In South Cord’s opposition to the motion for reconsideration, the company fired back, arguing “over the past eight months (and counting), Glass House Brands Inc. has done literally anything and everything possible to evade or at least to substantially delay compliance with South Cord Holdings LLC’s basic and straightforward discovery.

“When the court put an end to GH’s blatant and bad-faith evasion and delaying tactics via its February 22 order and compelled GH within 30 days to provide a myriad of requested information and finally produce its custodian of records for deposition, SCH believed it finally would begin receiving the information from GH necessary to properly defend against GH’s claims herein,” South Cord wrote. “Sadly, SCH was mistaken.”

As to the new DCC data dashboards, South Cord asserted “to the extent the DCC dashboard can even theoretically be characterized as ‘new facts,’ the data fully supports the truth and objective reasonableness of Lewis’ alleged defamatory statements, as well as his accompanying mathematical calculations and assumptions.

“With respect to the Benzinga conference,” South Cord added, “GH’s claim that Lewis repeated his challenged opinions using its publicly disclosed financial information is not a ‘new fact’ capable of supporting reconsideration, since at best it relates to GH’s alleged damages, and GH made literally no showing that Lewis or his counsel has ever misused, let alone cannot be trusted, with GH’s so-called confidential information — information which, assuming it is properly designated as highly confidential under the stipulated protective order herein, Lewis would have no right or ability to access let alone use/misuse it as GH melodramatically claims.”

A hearing on the Glass House motion for reconsideration was held April 12. Following the hearing, the court denied the motion, holding Glass House “has not shown that the new facts or circumstances warrant modification, amendment or revocation of the present discovery order.”
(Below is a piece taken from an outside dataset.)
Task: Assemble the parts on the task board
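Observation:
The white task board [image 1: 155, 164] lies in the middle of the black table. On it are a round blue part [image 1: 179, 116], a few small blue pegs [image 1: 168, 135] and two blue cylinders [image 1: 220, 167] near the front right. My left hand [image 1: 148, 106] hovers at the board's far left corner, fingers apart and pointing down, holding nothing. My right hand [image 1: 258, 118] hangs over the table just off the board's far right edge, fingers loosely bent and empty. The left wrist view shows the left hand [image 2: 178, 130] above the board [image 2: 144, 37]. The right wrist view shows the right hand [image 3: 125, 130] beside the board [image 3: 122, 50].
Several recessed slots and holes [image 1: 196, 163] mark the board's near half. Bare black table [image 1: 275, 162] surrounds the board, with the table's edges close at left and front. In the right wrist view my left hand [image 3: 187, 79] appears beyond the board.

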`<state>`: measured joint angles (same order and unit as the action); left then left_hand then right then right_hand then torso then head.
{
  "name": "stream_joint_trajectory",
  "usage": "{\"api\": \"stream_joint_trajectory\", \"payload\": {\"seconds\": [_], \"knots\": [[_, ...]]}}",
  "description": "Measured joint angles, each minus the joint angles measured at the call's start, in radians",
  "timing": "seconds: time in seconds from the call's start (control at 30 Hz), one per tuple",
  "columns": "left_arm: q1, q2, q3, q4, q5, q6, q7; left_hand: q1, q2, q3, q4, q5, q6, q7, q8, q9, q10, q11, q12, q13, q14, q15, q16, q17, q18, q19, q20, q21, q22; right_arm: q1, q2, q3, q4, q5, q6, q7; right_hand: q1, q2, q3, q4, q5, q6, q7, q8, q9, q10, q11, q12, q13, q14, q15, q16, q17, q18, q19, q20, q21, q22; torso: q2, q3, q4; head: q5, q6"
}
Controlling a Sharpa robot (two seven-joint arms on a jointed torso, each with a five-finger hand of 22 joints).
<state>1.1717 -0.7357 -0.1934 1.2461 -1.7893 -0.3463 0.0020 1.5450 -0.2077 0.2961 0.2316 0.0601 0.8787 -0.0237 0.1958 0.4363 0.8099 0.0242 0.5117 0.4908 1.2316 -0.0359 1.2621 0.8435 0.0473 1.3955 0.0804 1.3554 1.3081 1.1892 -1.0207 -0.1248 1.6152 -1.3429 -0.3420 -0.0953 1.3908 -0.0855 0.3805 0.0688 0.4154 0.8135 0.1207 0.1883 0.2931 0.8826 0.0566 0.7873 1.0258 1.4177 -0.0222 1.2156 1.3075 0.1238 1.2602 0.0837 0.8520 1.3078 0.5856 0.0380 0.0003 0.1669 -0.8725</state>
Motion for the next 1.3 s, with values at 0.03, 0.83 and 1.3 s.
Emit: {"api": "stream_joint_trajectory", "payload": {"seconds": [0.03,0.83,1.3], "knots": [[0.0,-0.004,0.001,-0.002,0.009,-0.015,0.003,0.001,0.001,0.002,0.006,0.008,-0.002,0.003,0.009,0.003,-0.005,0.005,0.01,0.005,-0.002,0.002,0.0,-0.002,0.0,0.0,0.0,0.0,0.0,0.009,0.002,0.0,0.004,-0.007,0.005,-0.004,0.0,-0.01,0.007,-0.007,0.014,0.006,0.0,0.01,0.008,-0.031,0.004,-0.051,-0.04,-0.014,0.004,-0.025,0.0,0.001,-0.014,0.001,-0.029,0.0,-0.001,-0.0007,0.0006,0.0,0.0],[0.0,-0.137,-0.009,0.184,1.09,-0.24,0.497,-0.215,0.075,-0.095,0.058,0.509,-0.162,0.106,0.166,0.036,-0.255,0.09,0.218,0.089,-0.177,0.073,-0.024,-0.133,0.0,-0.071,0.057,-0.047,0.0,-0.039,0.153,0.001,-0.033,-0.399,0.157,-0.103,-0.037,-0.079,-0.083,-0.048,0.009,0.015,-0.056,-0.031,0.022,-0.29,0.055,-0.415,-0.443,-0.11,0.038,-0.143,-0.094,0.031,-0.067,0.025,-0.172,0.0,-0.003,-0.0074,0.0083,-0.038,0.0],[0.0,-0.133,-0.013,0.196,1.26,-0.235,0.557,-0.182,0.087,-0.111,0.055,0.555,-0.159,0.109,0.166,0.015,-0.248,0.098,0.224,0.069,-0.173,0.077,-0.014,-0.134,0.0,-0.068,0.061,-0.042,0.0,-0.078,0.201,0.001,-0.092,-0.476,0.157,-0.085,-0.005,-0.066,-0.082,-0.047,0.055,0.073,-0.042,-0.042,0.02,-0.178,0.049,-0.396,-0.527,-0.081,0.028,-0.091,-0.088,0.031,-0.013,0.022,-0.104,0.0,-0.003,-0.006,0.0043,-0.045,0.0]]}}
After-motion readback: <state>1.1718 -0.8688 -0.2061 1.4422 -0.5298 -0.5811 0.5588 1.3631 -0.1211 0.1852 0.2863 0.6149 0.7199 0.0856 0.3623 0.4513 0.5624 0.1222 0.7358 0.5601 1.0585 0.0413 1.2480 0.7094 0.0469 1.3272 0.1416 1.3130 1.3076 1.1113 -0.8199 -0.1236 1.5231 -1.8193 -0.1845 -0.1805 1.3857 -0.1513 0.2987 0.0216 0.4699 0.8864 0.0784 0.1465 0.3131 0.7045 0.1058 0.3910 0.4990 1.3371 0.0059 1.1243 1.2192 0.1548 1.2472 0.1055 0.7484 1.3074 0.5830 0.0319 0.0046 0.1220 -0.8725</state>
In the April 12 order, the court noted the DCC dashboard data “was available on February 21, 2024, a day prior to the hearing, giving rise to the present discovery order, and plaintiff GHB has not explained why this information was not produced at an earlier time.

“Also, information known to plaintiff GHB at the time of the original ruling are not ‘new’ facts or circumstances,” the court added. “Further, plaintiff GHB’s evidence appears to show that the February 22, 2024, statements allegedly made by defendant Lewis were made prior to the original hearing. As such, these statements are not ‘new’ facts or circumstances and plaintiff GHB does not provide any explanation why this information was not produced at an earlier time.”

The court further found the plaintiff’s “evidence does not support that the dashboard data is reliable and/or accurate, and plaintiff GHB’s [Chief Financial Officer] Mark Vendetti admits as much in his declaration. 

“Lastly, plaintiff GHB’s evidence does not support that defendant Lewis has in the past or will in the future disclose highly confidential, proprietary information provided through discovery.”

With the motion for reconsideration denied, the discovery phase in the case is set to continue.